***** AVAILABLE DATA *****
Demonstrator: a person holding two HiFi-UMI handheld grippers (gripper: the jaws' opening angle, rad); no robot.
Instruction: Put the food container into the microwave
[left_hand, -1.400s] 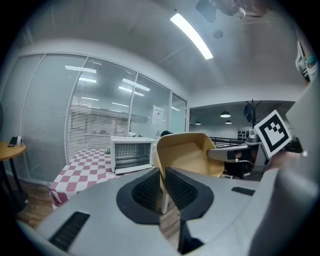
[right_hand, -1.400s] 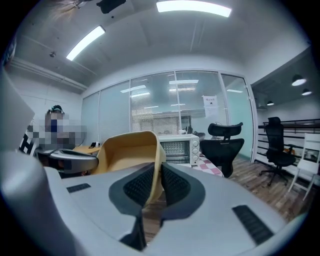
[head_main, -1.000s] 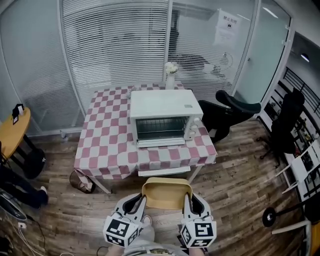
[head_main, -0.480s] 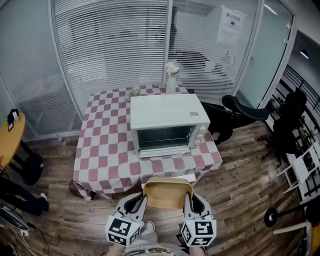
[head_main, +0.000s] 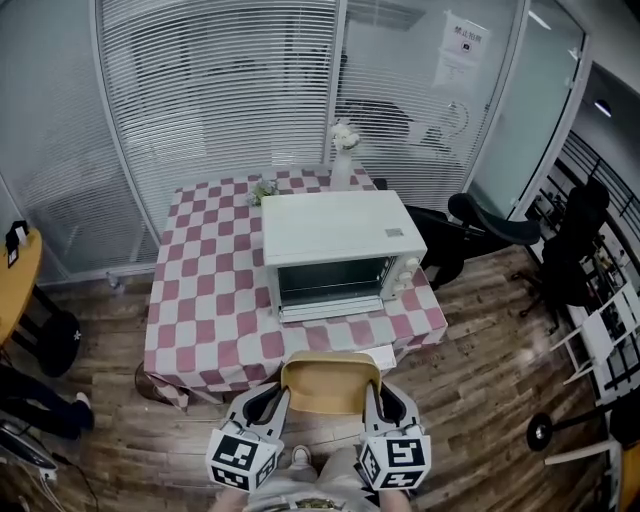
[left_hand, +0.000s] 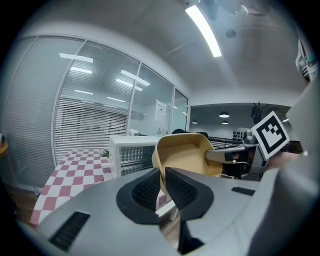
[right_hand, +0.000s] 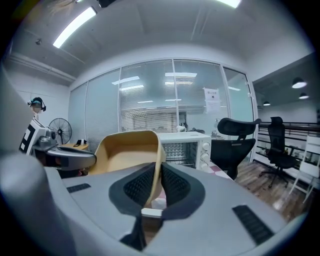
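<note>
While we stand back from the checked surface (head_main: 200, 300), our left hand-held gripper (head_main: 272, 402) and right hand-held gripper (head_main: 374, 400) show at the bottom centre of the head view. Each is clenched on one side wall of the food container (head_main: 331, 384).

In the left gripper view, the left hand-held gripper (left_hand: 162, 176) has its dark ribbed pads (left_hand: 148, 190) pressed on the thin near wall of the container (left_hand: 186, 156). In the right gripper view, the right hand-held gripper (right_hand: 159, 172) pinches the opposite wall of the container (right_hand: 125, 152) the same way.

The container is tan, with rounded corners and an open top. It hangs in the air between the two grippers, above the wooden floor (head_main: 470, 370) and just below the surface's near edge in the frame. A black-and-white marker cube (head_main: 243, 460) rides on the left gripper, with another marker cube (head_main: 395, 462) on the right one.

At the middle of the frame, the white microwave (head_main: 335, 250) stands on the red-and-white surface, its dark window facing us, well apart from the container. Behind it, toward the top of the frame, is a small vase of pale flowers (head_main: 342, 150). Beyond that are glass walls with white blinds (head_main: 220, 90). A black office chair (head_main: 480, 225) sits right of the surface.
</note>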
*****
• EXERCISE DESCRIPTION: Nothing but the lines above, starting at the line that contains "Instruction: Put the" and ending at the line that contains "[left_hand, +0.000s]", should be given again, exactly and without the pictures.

• EXERCISE ANSWER:
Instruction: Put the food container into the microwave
[left_hand, -1.400s] 
[right_hand, -1.400s] 
[head_main, -1.000s] 
[head_main, -0.480s] 
[head_main, +0.000s] 
[left_hand, +0.000s] 

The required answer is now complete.